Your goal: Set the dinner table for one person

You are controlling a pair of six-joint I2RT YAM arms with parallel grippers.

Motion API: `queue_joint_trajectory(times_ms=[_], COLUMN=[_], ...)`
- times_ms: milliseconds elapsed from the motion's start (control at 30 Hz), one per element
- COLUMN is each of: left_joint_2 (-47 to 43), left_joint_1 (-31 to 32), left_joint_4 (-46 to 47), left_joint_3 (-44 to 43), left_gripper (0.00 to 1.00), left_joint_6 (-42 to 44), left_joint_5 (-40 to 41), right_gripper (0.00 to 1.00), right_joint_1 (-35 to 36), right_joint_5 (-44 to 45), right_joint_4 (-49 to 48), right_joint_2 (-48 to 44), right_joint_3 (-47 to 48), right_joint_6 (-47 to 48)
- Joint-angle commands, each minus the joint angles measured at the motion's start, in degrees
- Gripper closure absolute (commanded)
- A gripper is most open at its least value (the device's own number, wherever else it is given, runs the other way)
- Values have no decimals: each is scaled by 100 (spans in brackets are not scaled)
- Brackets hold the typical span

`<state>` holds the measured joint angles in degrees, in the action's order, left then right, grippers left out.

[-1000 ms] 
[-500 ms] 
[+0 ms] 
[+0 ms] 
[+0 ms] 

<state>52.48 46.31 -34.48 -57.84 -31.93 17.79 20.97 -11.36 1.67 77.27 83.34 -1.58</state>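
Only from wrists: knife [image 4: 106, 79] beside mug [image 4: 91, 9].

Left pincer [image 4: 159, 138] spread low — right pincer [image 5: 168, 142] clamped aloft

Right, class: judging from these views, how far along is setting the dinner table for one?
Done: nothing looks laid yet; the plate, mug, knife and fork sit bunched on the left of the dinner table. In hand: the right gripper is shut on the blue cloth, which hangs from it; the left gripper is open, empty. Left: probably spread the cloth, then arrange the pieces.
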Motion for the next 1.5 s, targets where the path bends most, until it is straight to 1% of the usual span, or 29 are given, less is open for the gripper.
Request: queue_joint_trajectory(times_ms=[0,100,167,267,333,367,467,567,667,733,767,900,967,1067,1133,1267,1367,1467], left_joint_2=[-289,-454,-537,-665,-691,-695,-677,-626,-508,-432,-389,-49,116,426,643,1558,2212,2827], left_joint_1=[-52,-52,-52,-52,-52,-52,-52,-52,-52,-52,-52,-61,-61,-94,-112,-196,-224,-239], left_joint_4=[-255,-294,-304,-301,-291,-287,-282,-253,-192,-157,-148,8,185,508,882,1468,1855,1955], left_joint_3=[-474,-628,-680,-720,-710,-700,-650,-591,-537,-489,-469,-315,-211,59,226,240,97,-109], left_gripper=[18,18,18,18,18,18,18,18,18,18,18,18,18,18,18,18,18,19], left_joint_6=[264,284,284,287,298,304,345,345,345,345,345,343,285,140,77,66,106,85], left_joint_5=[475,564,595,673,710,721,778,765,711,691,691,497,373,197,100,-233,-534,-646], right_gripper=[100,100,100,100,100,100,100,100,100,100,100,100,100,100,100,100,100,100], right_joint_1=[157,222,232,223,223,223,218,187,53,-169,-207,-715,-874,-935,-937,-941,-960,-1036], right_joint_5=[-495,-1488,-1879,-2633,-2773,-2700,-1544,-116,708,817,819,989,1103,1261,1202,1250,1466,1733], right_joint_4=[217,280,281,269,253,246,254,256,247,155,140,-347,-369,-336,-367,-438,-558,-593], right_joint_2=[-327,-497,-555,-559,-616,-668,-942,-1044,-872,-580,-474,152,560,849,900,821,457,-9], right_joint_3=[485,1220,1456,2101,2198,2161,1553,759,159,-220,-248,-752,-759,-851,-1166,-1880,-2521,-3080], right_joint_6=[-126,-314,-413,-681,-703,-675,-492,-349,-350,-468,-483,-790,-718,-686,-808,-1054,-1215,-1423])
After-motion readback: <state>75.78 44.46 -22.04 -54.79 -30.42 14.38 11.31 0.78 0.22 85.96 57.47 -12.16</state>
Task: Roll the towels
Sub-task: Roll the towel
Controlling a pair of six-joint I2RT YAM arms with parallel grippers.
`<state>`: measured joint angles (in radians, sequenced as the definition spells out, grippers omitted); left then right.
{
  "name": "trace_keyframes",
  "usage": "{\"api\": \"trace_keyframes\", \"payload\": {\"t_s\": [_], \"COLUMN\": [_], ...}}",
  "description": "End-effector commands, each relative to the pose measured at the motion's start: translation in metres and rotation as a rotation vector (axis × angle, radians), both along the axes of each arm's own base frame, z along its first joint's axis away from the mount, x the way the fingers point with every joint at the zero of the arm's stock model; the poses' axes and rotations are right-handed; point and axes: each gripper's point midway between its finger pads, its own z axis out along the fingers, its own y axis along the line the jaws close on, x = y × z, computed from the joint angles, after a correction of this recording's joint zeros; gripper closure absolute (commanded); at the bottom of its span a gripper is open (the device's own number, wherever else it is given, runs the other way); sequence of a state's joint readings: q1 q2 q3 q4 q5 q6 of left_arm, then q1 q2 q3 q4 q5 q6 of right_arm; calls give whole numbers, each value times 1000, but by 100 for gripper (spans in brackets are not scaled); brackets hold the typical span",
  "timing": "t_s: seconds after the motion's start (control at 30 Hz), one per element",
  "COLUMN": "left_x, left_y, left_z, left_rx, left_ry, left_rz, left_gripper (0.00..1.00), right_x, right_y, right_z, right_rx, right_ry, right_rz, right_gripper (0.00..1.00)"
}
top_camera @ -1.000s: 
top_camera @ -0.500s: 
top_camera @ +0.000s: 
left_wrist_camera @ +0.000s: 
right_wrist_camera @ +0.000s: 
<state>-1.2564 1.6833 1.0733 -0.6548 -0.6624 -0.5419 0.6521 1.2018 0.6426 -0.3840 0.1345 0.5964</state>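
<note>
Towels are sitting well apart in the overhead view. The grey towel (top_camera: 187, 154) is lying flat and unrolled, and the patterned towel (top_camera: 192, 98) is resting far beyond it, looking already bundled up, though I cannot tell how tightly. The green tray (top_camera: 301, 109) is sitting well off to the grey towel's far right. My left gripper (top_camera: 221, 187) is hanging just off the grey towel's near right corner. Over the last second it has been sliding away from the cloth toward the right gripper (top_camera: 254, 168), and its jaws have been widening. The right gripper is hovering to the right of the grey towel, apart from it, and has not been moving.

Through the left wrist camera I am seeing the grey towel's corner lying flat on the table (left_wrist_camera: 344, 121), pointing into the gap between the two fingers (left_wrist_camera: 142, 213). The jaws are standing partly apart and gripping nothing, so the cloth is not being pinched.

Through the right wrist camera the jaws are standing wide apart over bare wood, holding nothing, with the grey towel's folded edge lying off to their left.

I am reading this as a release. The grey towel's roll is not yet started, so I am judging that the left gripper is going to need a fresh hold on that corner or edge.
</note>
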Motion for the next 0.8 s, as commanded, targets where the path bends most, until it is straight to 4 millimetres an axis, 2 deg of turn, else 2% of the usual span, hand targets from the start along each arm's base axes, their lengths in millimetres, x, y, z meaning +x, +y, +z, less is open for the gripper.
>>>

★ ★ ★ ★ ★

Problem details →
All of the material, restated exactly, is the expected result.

Answer →
Your goal: Set the dinner table for one person

You are controlling a pair of six-joint I2RT YAM arms with parallel grippers.

Motion API: `queue_joint_trajectory(times_ms=[_], COLUMN=[_], ...)`
- times_ms: milliseconds elapsed from the motion's start (control at 30 Hz), one per element
- COLUMN is each of: left_joint_2 (-47 to 43), left_joint_1 (-31 to 32), left_joint_4 (-46 to 47), left_joint_3 (-44 to 43), left_gripper (0.00 to 1.00), left_joint_6 (-42 to 44), left_joint_5 (-40 to 41), right_gripper (0.00 to 1.00), right_joint_1 (-35 to 36), right_joint_5 (-44 to 45), right_joint_4 (-49 to 48), right_joint_2 (-48 to 44), right_joint_3 (-47 to 48), right_joint_6 (-47 to 48)
- Joint-angle commands, each minus the joint angles measured at the motion's start, in degrees
- Gripper closure absolute (commanded)
- A gripper is most open at its least value (the device's own number, wherever else it is given, runs the other way)
- Values have no decimals: each is scaled by 100 (spans in brackets are not scaled)
- Brackets hold the typical span

`<state>` holds the measured joint angles in degrees, in the action's order, left then right, grippers left out.

[-1000 ms] 
[-500 ms] 
[+0 ms] 
[+0 ms] 
[+0 ms] 

<state>52.48 46.31 -34.48 -57.84 -31.93 17.79 20.97 -11.36 1.67 77.27 83.34 -1.58</state>
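Only from wrists: knife [image 4: 106, 79] beside mug [image 4: 91, 9].

Left pincer [image 4: 159, 138] spread low — right pincer [image 5: 168, 142] clamped aloft

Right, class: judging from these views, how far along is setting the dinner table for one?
Done: nothing looks laid yet; the plate, mug, knife and fork sit bunched on the left of the dinner table. In hand: the right gripper is shut on the blue cloth, which hangs from it; the left gripper is open, empty. Left: probably spread the cloth, then arrange the pieces.
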Motion for the next 1.5 s, targets where the path bends most, until it is straight to 1% of the usual span, or 29 are given, less is open for the gripper.
Request: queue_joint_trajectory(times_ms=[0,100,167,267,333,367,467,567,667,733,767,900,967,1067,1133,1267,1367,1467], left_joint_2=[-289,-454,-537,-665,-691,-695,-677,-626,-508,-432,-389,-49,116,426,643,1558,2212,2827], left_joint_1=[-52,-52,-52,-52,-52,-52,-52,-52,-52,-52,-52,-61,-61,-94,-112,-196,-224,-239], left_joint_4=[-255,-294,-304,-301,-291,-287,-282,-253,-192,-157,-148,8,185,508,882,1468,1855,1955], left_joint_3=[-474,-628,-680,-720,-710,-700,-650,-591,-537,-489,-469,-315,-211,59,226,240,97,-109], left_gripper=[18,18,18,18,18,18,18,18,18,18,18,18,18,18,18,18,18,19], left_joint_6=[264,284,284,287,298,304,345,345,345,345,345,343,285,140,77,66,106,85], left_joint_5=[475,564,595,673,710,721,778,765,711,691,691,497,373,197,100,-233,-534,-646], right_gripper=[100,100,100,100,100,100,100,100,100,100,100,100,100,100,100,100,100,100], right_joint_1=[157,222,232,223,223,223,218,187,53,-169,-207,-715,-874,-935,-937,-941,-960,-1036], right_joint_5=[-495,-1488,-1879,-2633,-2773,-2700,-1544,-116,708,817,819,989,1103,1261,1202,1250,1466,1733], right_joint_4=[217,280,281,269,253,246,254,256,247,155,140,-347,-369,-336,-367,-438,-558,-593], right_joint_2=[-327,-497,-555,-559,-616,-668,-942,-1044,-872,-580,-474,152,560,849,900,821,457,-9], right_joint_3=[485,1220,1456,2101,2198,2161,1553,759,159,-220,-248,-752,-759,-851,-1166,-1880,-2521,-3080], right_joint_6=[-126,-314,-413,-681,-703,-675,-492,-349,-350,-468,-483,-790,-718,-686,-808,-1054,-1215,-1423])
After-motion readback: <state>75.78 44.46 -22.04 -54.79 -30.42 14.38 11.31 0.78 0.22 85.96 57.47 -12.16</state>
Task: Roll the towels
Sub-task: Roll the towel
Controlling a pair of six-joint I2RT YAM arms with parallel grippers.
`<state>`: measured joint angles (in radians, sequenced as the definition spells out, grippers omitted); left then right.
{
  "name": "trace_keyframes",
  "usage": "{\"api\": \"trace_keyframes\", \"payload\": {\"t_s\": [_], \"COLUMN\": [_], ...}}",
  "description": "End-effector commands, each relative to the pose measured at the motion's start: translation in metres and rotation as a rotation vector (axis × angle, radians), both along the axes of each arm's own base frame, z along its first joint's axis away from the mount, x the way the fingers point with every joint at the zero of the arm's stock model; the poses' axes and rotations are right-handed; point and axes: each gripper's point midway between its finger pads, its own z axis out along the fingers, its own y axis along the line the jaws close on, x = y × z, computed from the joint angles, after a correction of this recording's joint zeros; gripper closure absolute (commanded); at the bottom of its span a gripper is open (the device's own number, wherever else it is given, runs the other way); sequence of a state's joint readings: q1 q2 q3 q4 q5 q6 of left_arm, then q1 q2 q3 q4 q5 q6 of right_arm; calls give whole numbers, each value times 1000, but by 100 for gripper (spans in brackets are not scaled); brackets hold the typical span",
  "timing": "t_s: seconds after the motion's start (control at 30 Hz), one per element",
  "COLUMN": "left_x, left_y, left_z, left_rx, left_ry, left_rz, left_gripper (0.00..1.00), right_x, right_y, right_z, right_rx, right_ry, right_rz, right_gripper (0.00..1.00)"
}
top_camera @ -1.000s: 
top_camera @ -0.500s: 
top_camera @ +0.000s: 
left_wrist_camera @ +0.000s: 
right_wrist_camera @ +0.000s: 
<state>-1.2564 1.6833 1.0733 -0.6548 -0.6624 -0.5419 0.6521 1.2018 0.6426 -0.3840 0.1345 0.5964</state>
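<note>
Towels are sitting well apart in the overhead view. The grey towel (top_camera: 187, 154) is lying flat and unrolled, and the patterned towel (top_camera: 192, 98) is resting far beyond it, looking already bundled up, though I cannot tell how tightly. The green tray (top_camera: 301, 109) is sitting well off to the grey towel's far right. My left gripper (top_camera: 221, 187) is hanging just off the grey towel's near right corner. Over the last second it has been sliding away from the cloth toward the right gripper (top_camera: 254, 168), and its jaws have been widening. The right gripper is hovering to the right of the grey towel, apart from it, and has not been moving.

Through the left wrist camera I am seeing the grey towel's corner lying flat on the table (left_wrist_camera: 344, 121), pointing into the gap between the two fingers (left_wrist_camera: 142, 213). The jaws are standing partly apart and gripping nothing, so the cloth is not being pinched.

Through the right wrist camera the jaws are standing wide apart over bare wood, holding nothing, with the grey towel's folded edge lying off to their left.

I am reading this as a release. The grey towel's roll is not yet started, so I am judging that the left gripper is going to need a fresh hold on that corner or edge.
</note>
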Motion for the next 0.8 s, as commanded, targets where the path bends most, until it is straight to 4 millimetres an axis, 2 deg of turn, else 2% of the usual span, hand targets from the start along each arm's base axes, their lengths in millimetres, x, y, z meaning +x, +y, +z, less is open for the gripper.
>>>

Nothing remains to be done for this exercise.